What to produce: Every line in the entries where "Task" is found should be copied.

Supplied material:
[Start of section]

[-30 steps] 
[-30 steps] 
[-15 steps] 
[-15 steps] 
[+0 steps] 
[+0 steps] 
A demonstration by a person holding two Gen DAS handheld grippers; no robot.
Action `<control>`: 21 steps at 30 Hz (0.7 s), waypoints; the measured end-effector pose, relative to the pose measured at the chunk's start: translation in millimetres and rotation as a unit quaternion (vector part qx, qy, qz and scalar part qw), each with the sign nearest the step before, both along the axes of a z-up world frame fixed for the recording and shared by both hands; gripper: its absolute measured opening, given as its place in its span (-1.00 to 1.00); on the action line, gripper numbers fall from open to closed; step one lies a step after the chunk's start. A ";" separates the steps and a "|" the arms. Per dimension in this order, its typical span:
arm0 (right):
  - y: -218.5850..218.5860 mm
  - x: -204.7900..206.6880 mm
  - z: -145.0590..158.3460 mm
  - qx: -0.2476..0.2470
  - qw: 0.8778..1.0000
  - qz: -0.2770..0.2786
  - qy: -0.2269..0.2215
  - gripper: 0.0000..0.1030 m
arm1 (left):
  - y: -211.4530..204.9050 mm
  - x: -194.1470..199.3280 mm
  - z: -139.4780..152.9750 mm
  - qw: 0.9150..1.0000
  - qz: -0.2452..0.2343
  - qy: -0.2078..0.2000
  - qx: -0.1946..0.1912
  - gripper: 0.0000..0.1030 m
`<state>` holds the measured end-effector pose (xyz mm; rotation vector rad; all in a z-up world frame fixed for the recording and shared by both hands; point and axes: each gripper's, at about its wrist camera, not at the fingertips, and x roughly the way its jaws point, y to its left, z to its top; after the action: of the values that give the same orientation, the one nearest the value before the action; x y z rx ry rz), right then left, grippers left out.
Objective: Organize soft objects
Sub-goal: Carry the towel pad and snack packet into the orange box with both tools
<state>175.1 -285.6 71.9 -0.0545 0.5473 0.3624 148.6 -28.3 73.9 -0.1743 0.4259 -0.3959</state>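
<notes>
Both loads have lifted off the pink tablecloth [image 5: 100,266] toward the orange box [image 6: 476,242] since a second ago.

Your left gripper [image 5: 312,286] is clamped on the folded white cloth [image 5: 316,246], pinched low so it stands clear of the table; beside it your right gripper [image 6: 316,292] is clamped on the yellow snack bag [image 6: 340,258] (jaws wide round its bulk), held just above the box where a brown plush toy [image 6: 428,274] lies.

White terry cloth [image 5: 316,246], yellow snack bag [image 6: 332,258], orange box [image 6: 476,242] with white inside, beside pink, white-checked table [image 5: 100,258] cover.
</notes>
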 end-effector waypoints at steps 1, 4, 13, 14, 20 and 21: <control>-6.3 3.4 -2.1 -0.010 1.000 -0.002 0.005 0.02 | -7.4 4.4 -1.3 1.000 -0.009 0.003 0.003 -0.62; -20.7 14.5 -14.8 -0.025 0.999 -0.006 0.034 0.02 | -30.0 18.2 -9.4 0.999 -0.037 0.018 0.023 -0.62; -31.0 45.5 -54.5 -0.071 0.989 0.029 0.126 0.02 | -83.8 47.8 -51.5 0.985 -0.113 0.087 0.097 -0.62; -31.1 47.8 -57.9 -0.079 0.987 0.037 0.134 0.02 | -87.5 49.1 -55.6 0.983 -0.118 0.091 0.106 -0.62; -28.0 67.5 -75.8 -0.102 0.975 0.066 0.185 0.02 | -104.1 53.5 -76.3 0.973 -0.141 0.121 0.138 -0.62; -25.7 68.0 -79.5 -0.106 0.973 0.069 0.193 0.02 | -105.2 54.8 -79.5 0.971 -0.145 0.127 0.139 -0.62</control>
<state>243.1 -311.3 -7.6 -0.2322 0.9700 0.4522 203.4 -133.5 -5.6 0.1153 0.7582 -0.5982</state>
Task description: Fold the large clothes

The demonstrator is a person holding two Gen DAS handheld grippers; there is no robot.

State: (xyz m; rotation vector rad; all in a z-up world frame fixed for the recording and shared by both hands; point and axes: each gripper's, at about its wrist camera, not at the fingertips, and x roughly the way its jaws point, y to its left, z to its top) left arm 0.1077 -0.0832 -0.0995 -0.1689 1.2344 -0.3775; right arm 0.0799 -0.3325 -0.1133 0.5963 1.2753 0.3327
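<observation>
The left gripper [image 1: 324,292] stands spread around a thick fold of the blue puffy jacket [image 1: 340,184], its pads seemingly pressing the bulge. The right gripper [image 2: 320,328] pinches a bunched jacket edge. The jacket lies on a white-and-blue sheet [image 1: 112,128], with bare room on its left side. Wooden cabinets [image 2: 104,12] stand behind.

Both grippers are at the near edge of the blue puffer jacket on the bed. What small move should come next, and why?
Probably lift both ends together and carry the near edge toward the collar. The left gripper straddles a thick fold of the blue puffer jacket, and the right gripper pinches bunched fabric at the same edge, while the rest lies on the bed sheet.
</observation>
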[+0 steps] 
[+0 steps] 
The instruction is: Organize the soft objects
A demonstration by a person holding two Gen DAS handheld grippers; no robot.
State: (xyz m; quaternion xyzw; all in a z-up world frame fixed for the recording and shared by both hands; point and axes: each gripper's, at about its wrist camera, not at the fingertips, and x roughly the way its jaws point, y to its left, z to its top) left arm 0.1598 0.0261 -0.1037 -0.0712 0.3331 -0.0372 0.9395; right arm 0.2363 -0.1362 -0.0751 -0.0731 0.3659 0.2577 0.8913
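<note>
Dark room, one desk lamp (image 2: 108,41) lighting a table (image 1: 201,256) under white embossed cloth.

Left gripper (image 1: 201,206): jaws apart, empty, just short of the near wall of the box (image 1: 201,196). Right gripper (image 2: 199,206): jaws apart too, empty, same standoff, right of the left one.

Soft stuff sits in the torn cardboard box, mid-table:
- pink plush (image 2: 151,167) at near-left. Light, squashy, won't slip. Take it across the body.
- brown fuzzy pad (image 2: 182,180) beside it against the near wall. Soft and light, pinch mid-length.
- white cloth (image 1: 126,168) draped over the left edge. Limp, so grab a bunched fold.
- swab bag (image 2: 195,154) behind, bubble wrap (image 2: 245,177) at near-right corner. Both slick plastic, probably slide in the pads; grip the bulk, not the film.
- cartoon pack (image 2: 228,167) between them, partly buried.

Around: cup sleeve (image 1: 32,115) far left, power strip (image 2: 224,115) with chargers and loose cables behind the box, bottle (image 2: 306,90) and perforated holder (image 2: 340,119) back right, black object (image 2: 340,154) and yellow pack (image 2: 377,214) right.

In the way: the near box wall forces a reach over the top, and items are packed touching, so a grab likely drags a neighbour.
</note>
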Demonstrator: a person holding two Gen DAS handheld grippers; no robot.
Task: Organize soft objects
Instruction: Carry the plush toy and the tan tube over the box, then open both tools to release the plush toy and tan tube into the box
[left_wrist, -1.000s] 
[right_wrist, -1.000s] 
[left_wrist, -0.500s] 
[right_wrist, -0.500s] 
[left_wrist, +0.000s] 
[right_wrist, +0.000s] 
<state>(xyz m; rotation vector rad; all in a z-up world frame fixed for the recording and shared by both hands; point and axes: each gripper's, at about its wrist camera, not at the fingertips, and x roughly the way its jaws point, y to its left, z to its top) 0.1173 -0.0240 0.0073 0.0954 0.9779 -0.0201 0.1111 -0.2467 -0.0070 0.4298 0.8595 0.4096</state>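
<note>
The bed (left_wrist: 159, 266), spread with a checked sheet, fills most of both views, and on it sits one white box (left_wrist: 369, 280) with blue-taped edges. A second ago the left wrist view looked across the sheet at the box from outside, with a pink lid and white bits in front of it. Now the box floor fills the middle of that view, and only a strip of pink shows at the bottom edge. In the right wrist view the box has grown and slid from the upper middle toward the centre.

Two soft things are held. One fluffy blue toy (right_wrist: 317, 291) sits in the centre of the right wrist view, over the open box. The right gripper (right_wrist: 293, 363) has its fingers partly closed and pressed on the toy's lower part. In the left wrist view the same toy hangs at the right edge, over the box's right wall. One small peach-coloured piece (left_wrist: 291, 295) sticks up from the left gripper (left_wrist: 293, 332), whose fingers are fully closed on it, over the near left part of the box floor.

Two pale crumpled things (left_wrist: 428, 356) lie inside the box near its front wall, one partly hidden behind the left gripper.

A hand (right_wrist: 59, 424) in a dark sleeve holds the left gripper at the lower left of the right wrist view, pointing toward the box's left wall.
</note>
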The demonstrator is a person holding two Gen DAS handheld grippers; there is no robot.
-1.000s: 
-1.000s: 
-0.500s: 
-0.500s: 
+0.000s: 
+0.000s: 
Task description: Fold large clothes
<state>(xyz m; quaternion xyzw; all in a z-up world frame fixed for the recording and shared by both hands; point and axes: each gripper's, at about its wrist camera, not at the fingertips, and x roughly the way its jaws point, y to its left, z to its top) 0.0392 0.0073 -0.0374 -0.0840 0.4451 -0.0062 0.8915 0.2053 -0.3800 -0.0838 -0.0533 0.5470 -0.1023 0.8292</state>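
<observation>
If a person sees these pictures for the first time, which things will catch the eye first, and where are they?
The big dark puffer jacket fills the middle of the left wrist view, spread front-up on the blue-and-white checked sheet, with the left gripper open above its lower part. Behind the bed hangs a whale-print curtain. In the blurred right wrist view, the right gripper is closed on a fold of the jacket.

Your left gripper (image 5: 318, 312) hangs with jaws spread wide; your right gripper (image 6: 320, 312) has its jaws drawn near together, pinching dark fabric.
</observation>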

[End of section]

Your solution:
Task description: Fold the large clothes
Task: Organize soft objects
Task description: Fold large clothes

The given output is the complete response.